A Volta ao Mundo em 80 Dias | Julio Verne"No qual Phileas Fogg mais uma vez esquenta o mercado

Já é tempo de narrar aqui a reviravolta da opinião pública que se verificou no Reino Unido ao ser divulgada a prisão do verdadeiro ladrão do banco - um certo James Strand - ocorrida no dia 17 de dezembro, em Edimburgo.

Três dias antes Phileas Fogg era um criminoso que a polícia perseguia encarniçadamente; agora ele era o mais honesto dos cavaleiros a realizar matematicamente sua excêntrica viagem ao redor do mundo.

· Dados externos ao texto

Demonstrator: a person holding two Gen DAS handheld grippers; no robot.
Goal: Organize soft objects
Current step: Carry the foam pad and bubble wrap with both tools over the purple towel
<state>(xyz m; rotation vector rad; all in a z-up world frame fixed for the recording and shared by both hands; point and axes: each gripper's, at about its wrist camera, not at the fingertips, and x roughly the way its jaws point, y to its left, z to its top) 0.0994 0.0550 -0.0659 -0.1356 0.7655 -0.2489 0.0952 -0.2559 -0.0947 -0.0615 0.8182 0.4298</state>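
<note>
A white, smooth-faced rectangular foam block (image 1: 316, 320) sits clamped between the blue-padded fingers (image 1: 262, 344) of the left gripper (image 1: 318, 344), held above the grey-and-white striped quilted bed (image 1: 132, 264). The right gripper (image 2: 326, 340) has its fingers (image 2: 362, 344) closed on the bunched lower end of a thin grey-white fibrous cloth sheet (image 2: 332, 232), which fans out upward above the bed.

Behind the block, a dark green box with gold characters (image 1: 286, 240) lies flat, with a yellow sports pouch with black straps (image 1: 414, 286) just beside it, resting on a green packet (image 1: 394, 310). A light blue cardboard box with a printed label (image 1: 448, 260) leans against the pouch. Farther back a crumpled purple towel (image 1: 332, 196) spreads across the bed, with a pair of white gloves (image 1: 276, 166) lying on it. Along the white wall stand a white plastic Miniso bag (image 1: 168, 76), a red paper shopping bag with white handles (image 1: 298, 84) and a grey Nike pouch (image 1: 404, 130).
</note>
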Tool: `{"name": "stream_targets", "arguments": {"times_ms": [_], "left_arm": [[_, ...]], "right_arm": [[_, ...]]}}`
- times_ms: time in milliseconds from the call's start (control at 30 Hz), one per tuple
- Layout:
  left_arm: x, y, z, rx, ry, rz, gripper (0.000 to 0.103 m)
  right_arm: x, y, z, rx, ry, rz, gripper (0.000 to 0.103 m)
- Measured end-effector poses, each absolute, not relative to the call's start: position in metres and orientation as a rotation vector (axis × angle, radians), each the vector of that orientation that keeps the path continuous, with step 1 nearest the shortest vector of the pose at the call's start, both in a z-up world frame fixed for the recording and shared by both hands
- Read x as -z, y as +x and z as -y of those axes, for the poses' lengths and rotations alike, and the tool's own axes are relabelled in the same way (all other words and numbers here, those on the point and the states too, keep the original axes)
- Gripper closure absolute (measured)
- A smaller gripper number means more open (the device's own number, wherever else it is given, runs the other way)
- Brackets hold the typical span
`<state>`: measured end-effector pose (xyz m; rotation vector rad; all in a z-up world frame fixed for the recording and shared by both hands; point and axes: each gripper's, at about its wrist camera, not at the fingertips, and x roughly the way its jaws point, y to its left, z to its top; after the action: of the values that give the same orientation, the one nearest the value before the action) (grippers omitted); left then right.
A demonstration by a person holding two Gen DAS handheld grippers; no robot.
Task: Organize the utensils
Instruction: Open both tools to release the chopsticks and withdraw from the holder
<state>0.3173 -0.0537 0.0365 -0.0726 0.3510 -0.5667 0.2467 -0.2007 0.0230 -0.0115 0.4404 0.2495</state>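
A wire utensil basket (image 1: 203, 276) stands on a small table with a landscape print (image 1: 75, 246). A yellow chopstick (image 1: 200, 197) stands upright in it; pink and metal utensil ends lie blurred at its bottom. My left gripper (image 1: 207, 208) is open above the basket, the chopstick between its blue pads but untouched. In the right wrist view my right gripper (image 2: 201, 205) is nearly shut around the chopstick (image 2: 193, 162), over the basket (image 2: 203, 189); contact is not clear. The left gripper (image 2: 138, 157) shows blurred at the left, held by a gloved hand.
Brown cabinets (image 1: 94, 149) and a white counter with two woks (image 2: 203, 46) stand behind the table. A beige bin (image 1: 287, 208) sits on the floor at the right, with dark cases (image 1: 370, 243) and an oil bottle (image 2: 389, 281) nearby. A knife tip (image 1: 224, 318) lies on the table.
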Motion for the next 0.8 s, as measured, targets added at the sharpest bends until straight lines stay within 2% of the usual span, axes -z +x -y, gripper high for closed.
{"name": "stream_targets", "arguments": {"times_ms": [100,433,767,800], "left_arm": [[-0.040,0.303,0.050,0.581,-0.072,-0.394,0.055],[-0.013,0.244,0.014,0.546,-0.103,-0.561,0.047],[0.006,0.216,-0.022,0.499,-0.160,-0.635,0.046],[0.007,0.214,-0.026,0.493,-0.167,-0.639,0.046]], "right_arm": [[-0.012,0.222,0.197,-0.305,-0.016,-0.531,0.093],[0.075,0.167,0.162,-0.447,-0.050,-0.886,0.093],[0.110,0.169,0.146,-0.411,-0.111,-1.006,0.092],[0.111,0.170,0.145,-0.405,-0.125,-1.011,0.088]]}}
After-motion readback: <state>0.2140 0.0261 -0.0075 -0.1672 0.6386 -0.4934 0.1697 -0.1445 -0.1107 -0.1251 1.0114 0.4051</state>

Que repercussão, que barulho nos jornais! Todos os que haviam apostado a favor ou contra, e já se haviam esquecido daquela história, ressuscitaram como por magia. Todas as transações voltavam a torna-se válidas. Todos os compromissos reviviam e, convém dizê-lo, as apostas foram reativadas com energia renovada. O nome de Phileas Fogg estorou outra vez no mercado.

Os cinco colegas do gentleman, no Reform Club, passaram aqueles três dias numa grande inquietação. O Phileas Fogg que haviam esquecido reaparecia diante de seus olhos! Onde estaria ele naquele momento? No dia 17 de dezembro - dia da prisão de James Strand -, fazia setenta e seis dias que Phileas Fogg partira. Desde então, nada de notícias dele! Teria sucumbido? Teria renunciado à luta ou continuava em sua marcha, de acordo com o itinerário estabelecido? E no sábado, 21 de dezembro, às oito e quarenta e cinco da noite, será que iria reaparecer, feito o deus da exatidão, na soleira da porta do salão do Reform Club?

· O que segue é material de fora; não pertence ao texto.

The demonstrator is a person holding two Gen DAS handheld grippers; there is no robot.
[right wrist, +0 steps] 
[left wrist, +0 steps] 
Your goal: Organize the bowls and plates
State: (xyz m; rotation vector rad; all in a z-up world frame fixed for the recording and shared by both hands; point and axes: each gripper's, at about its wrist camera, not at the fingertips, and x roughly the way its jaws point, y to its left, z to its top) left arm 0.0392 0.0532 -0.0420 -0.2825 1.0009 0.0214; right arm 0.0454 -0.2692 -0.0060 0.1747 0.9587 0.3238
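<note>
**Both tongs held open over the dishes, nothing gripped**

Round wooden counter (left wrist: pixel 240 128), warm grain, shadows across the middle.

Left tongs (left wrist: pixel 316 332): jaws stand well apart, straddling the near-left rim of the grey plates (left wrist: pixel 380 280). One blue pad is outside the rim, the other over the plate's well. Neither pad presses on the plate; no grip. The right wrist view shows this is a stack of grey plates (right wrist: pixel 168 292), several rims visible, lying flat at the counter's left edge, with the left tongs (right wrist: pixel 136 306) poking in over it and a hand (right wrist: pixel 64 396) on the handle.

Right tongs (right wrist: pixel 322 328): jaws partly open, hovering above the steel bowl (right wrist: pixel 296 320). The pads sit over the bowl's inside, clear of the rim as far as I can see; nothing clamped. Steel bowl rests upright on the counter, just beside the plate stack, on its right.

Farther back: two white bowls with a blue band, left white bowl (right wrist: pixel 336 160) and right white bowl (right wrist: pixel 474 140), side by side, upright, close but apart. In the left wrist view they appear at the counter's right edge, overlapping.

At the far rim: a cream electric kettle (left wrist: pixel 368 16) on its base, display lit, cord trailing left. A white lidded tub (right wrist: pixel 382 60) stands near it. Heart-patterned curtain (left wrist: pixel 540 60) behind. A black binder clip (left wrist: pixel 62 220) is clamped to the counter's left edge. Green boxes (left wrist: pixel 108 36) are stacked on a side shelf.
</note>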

Convém desistir de pintar a ansiedade na qual, durante três dias, viveram todos esses membros da sociedade inglesa. Foram despachados telegramas para a América e para a Ásia atrás de notícias de Phileas Fogg. A casa de Saville Row passou a ser vigiada da manhã à noite... Nada. A própria polícia não sabia mais o que acontecera ao detetive Fix, que tão desastrosamente se pusera a seguir uma pista falsa. O que não impediu que de fizessem apostas numa escala ainda mais ampla. Phileas Fogg, como um cavalo de corrida, estava chegando à última curva. Sua cotação passava de cem para vinte, para dez, para cinco... O velho paralítico, Lord Albermale, estava aceitando apostas na base de 1 para 1!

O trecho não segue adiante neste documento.